Estou em crer que, conforme Jesus Cristo fez o favor de lembrar, “se não nos tornarmos como as crianças não entraremos no Reino dos Céus”, por isso – pedindo licença e fazendo vénia a alguns esoteristas – teremos que considerar Jogos Populares Infantis como um livro iniciático.

Explicamos:

No Mundo de hoje as crianças de ontem em lugar de jogarem ao Rapa, ao Carolo, ao Assalto ao Castelo e à Estátua entregam-se a jogos muito mais perigosos a que podemos chamar de Senhor Ministro, Economista, Deputado, Administrador de Empresas e outras brincadeiras que levam a sério.

Tão a sério ao ponto de, na maior parte das vezes, não olharem a meios para atingir fins, atirando o próximo para a valeta da vida num “arreda! arreda!” implacável, nem sequer sonhando que aquilo que fazem aos outros estão, simplesmente e apenas, fazendo a si próprios.

Isto porque todos somos, enquanto vivos, ondas do mesmo mar.

O António Cabral já pensou como seria interessante e saudável, para eles e para nós, se o senhor Ministro X, depois de ler o seu livro, em lugar de redigir um decreto-lei que nos irá seringar a paciência, resolvesse afastar a secretária e as cadeiras do gabinete para, com os colaboradores mais próximos, jogar às Escondidas?

Parece estarmos a vê-lo, com os olhos tapados pela primeira série do “Diário da República”, enquanto os colaboradores se escondiam, dizendo a inevitável lengalenga:

“Serapico, pico, pico
quem te deu tamanho bico
foi a filha do juiz
que está presa pelo nariz
os cavalos a correr
e as meninas a aprender
qual será a mais bonita
que se irá esconder?”

Se ele conseguisse voltar a brincar a esse jogo, atirando para trás das costas o chavão do “parece mal”, do “um homem não chora”, ou do “mesmo quando faz xi-xi nas calças, quando chega a casa diz à mulher que é suor”, ficaria iluminado de imediato.

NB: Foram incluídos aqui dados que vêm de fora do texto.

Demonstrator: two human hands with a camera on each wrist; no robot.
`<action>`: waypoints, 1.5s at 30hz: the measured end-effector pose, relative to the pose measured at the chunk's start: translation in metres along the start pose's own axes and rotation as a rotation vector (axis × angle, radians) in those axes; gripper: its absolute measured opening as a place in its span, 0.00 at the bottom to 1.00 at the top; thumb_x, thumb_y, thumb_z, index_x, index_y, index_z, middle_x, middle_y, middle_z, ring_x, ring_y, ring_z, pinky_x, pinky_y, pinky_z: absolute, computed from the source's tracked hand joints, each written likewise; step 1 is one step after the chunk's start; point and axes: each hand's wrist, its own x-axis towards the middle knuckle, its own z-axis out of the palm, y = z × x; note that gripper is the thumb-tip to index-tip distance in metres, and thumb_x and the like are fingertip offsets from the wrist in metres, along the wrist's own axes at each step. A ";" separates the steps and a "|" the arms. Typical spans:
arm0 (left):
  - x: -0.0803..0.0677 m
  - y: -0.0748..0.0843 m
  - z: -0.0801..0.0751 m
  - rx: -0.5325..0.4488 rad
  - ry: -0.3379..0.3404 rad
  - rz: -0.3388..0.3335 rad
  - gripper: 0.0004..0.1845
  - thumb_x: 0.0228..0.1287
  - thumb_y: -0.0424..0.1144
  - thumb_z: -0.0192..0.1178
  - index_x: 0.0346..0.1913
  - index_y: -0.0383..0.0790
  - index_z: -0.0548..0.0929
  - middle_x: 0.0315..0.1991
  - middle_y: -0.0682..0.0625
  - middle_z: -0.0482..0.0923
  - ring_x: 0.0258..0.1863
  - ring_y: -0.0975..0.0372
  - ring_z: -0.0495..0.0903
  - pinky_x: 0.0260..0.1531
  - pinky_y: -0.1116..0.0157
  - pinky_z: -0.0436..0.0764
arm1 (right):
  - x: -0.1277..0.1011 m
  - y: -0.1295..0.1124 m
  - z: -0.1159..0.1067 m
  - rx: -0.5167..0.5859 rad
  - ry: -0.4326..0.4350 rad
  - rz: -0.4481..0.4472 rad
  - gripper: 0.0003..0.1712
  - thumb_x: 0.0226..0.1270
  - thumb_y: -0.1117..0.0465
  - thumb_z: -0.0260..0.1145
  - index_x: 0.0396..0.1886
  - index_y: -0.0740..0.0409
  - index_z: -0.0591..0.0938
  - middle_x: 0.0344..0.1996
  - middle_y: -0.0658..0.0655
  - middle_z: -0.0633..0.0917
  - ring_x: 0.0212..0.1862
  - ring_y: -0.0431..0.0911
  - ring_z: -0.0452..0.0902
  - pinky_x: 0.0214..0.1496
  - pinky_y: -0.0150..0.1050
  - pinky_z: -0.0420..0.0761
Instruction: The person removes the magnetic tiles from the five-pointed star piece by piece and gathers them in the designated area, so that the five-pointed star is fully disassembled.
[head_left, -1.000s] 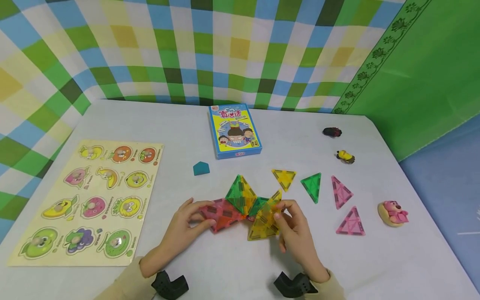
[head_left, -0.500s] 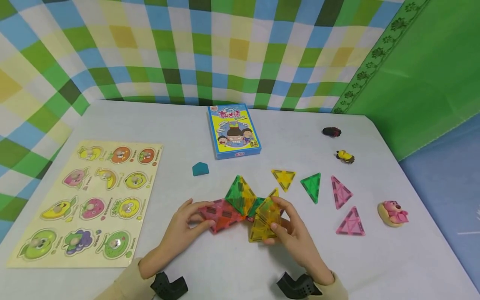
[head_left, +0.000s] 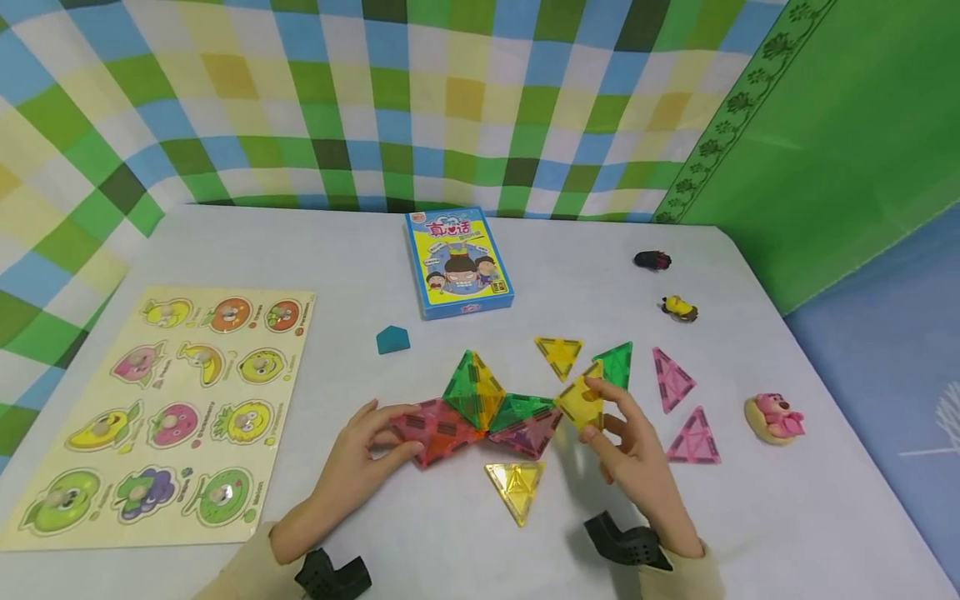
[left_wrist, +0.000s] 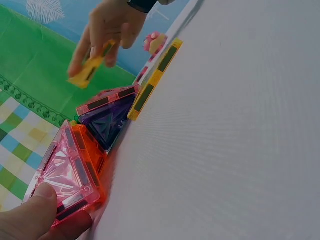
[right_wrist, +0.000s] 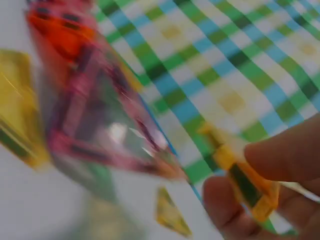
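My left hand (head_left: 363, 454) holds the left end of a joined build of translucent magnetic tiles. That end is red and pink (head_left: 435, 431); in the left wrist view my thumb (left_wrist: 44, 200) presses on a pink tile (left_wrist: 62, 172). A green-and-yellow pyramid (head_left: 474, 392) rises in the middle, and a green-and-pink part (head_left: 525, 425) lies at the right. Between thumb and fingers, my right hand (head_left: 633, 442) pinches a yellow triangular magnetic tile (head_left: 580, 402), raised beside the build's right tip. Another yellow triangular tile (head_left: 516, 490) lies in front of the build.
Loose yellow (head_left: 559, 356), green (head_left: 617, 362) and pink triangular tiles (head_left: 672, 380) lie to the right. Farther right are a pink bear figure (head_left: 780, 419) and two small dark toys. A card box (head_left: 460, 262) and teal piece (head_left: 393, 339) lie behind; a fruit puzzle board (head_left: 168, 375) is left.
My right hand has moved right and lifted one yellow tile away from the other, which now lies on the table. My left hand keeps its hold on the build. The head view has shifted slightly.
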 end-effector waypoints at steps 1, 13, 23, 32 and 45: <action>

O mesmo poderia suceder a um desses Executivos chatos, sempre com a pasta James Bond carregada de estatísticas e de “stress”, dominados pelo primitivo vício de se mostrarem profissionalmente agressivos, julgando só assim conseguirem ganhar a vida quando, afinal, a perdem. Caso um grupo deles se reunisse em pleno Rossio e começassem a jogar ao Jardim Celeste, mesmo sem vestirem bibes, alcançariam, no momento, a paz interior do (sic) sábios.

Como seria interessante uma fila desses alicerces da sociedade de consumo a avançar, aos saltinhos, para o obelisco do D. Pedro, cantando embevecidamente:

“Eu fui ao jardim celeste
giroflé, giroflá
Eu fui ao jardim celeste
giroflé, giroflá”
.

E a outra fila responderia:

“O que foste lá fazer?
giroflé, giroflá
O que foste lá fazer?
giroflé, giroflá?”.

Antes que os primeiros explicassem terem ido lá buscar uma rosa o Mundo estaria transformado para melhor.

Por tudo isto tenho de agradecer ao António Cabral a publicação do seu livro e quanto ao adequado emprego da obra, aí deixe-me ficar com legítimas dúvidas.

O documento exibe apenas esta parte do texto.